While the upfront costs of buying a home may be greater than renting, there’s no one-size-fits-all solution to the rent vs. buy question. Sometimes rental rates can be higher, but not always! Ultimately, it's up to you to determine the best option that fits your situation, and the more educated you are, the better informed you'll be.

2. You need to have a 20% down payment to purchase a home.

Putting more money down up front could save you money in the long run, but a 20% down payment isn’t actually mandatory. You may be able to put down as little as 3%. According to a survey by the National Association of Realtors, the median down payment made by first-time home buyers in the last six years was only 6%. Buyers who borrow more than 80% of their home’s value, however, are required to purchase mortgage insurance, which helps protect the lender in the event that the buyer can’t pay off their mortgage.

3. You can’t buy a home unless you have a perfect credit score.

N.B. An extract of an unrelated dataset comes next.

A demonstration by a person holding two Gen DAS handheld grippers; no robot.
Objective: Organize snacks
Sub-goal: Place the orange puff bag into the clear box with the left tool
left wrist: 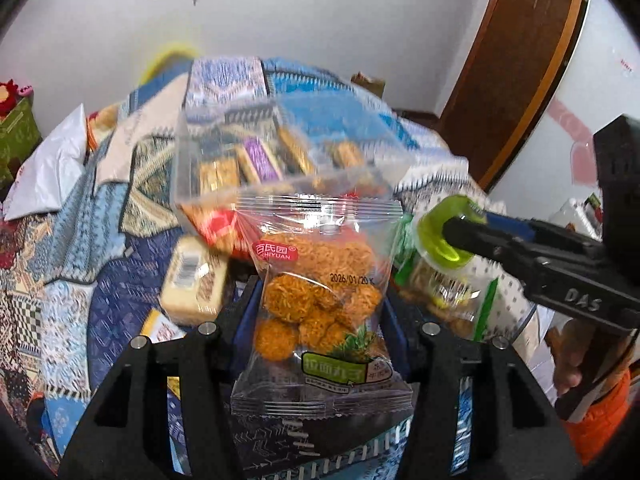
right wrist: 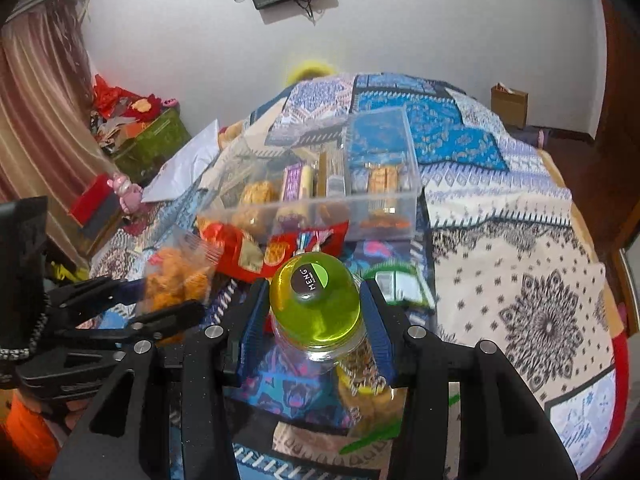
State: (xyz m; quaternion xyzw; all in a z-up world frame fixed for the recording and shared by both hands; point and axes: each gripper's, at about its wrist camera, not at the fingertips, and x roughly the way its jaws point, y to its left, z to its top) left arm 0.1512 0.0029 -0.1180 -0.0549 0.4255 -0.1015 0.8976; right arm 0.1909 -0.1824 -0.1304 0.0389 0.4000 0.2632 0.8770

The truth is you don’t need perfect credit to qualify for a mortgage; there are a number of mortgage products that consider not-so-perfect credit scores. You can learn more by talking to a lender in your area about affordable options that meet your needs.

4. The list price is final.

The list price for a house is an opening bid. While some sellers might not budge (or might even end up asking for more based on multiple offers), others might be more willing to come down in price. Get comfortable with the idea of negotiating, because that’s how you’ll get the best price.

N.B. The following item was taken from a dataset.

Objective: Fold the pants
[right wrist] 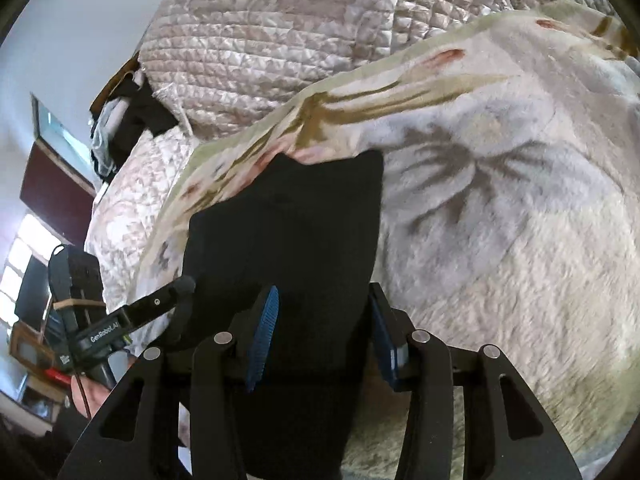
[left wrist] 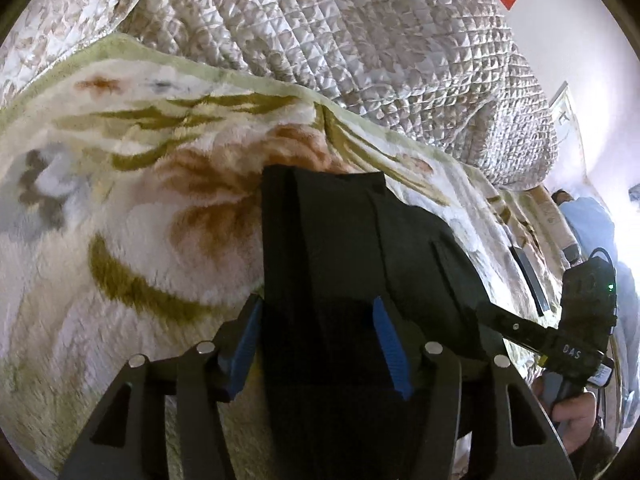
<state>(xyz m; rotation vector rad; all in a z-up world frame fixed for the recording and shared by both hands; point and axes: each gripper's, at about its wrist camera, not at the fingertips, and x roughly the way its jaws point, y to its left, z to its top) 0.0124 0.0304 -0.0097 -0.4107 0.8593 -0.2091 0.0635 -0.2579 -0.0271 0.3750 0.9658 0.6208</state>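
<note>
Blue ribbed fingers [left wrist: 244, 350] of the left gripper [left wrist: 320, 350] stand apart, with the black fabric pants [left wrist: 340, 248] running between them; whether they press the cloth cannot be told. The pants lie over a fluffy cream blanket with olive and orange flower print [left wrist: 132, 216]. A silvery quilted bedspread [left wrist: 340, 40] lies behind it. On the far side, the right gripper [right wrist: 324, 336] is likewise parted around the pants' edge, grip unclear.
</note>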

5. The internet is just as good as a real estate agent.

The internet is a great resource, but it’s not necessarily a substitute for the knowledge and negotiating expertise of a good real estate agent. Consider finding the right real estate agent by asking friends and family for their recommendations, interviewing a few candidates, and asking detailed questions about how they work.

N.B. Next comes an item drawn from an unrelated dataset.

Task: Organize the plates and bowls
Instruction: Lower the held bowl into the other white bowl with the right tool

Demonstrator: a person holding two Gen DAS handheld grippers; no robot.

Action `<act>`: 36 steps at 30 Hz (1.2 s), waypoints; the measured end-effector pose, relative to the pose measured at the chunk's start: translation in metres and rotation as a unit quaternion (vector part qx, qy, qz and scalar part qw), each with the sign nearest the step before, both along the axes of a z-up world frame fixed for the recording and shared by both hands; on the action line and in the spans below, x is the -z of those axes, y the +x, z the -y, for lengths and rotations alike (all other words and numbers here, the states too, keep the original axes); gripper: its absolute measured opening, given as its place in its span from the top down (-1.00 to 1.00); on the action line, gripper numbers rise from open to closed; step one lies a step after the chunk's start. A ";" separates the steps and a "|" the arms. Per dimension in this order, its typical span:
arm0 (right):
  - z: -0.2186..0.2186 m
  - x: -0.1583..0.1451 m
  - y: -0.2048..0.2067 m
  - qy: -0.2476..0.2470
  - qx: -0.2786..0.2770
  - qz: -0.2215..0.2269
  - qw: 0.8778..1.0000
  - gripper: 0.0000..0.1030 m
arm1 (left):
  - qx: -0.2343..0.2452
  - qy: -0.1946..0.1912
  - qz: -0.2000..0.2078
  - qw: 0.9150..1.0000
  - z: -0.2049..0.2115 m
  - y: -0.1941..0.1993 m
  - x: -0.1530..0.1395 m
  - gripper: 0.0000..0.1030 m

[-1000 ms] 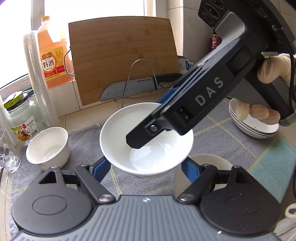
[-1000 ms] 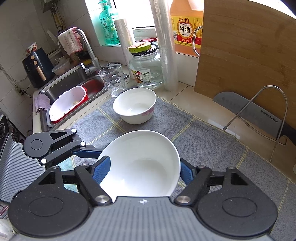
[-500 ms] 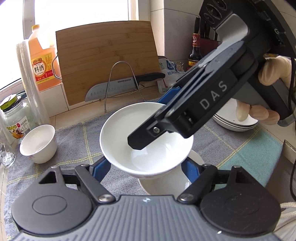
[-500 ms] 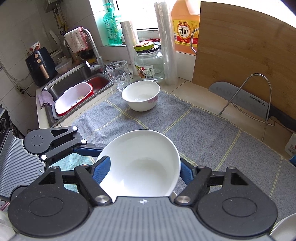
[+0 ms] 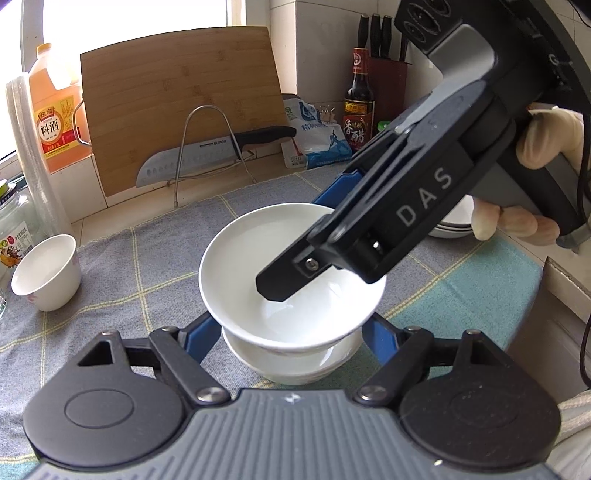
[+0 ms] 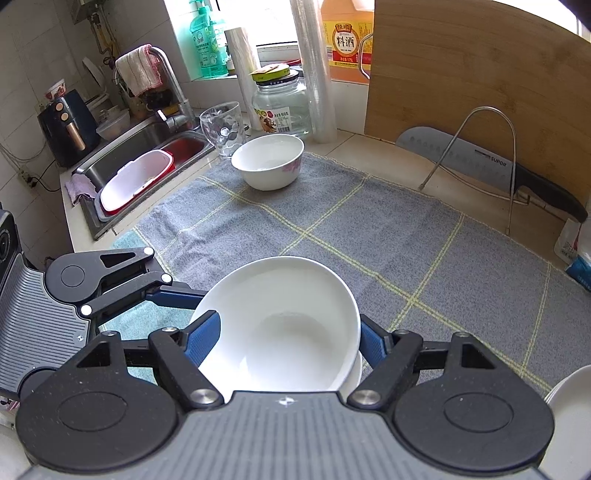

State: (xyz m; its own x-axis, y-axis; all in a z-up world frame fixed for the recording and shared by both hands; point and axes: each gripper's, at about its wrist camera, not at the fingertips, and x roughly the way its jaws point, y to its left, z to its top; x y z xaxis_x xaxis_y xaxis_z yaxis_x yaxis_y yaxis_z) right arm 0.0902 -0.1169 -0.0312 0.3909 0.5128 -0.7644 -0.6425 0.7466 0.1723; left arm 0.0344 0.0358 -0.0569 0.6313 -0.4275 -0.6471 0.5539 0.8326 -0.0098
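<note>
Left wrist view: both the left gripper (image 5: 291, 328) and the right gripper (image 6: 291, 338) pinch one white bowl (image 5: 291, 280), held just above another bowl (image 5: 291, 363) on the grey towel (image 5: 147, 266). Best: centre it, lower level, release together.

White tiled walls (image 6: 44, 55), bright window (image 5: 129, 29), steel sink (image 6: 122, 155), pale countertop (image 5: 110, 229), daylight
</note>
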 end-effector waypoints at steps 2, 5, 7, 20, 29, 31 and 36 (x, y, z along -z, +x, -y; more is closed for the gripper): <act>0.000 0.004 -0.001 -0.003 0.001 -0.004 1.000 -0.61 | 0.002 0.002 -0.006 1.000 0.001 0.000 0.004 -0.61; 0.000 0.009 -0.002 -0.003 0.003 -0.007 1.000 -0.61 | 0.004 0.008 -0.007 1.000 0.002 -0.001 0.009 -0.61; -0.001 0.011 -0.001 -0.005 0.003 -0.008 1.000 -0.61 | 0.003 0.007 -0.010 1.000 0.003 0.001 0.010 -0.61; -0.004 0.018 0.003 -0.016 0.000 -0.008 1.000 -0.61 | 0.000 0.010 -0.020 1.000 0.002 0.003 0.015 -0.61; -0.004 0.019 0.003 -0.020 0.000 -0.007 1.000 -0.61 | 0.002 0.016 -0.018 1.000 0.003 0.003 0.018 -0.61; -0.003 0.020 0.003 -0.021 0.000 -0.006 1.000 -0.61 | 0.003 0.016 -0.017 1.000 0.003 0.003 0.018 -0.61; -0.003 0.021 0.003 -0.022 0.001 -0.007 1.000 -0.61 | 0.004 0.020 -0.016 1.000 0.004 0.004 0.018 -0.62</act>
State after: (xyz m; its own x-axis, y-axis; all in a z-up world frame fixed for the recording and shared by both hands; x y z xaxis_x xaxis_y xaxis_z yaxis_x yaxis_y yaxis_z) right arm 0.0927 -0.1141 -0.0518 0.3815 0.4772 -0.7917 -0.6385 0.7553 0.1476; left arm 0.0380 0.0317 -0.0747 0.6071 -0.4055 -0.6834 0.5599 0.8285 0.0058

6. The lender with the lowest interest rate is the best option.

The interest rate on a loan is just one of several considerations. Lenders sometimes offset low interest rates with additional fees, and some low-interest loans can see their rate increase over time. Do your due diligence with a little comparison shopping: Talk with at least three lenders and compare all the terms, features, and costs of a loan before making a decision.

7. You should put every last penny you can afford down to lower your monthly payment.

It’s true that the more you pay up front for your home, the less you need to borrow. And the less you borrow, the lower your monthly payments will be and the less interest you’ll pay over the life of the loan. But there are other considerations you should take into account when deciding how much to put down: Putting all your savings into your home means you have less cash on hand for improvements, repairs, and other costs, including unexpected expenses that arise.

Owning a home is now more achievable than ever! Click here to learn about low down payment options, and be sure to talk to a lender near you to discuss how you could own a home with as little as 3% down.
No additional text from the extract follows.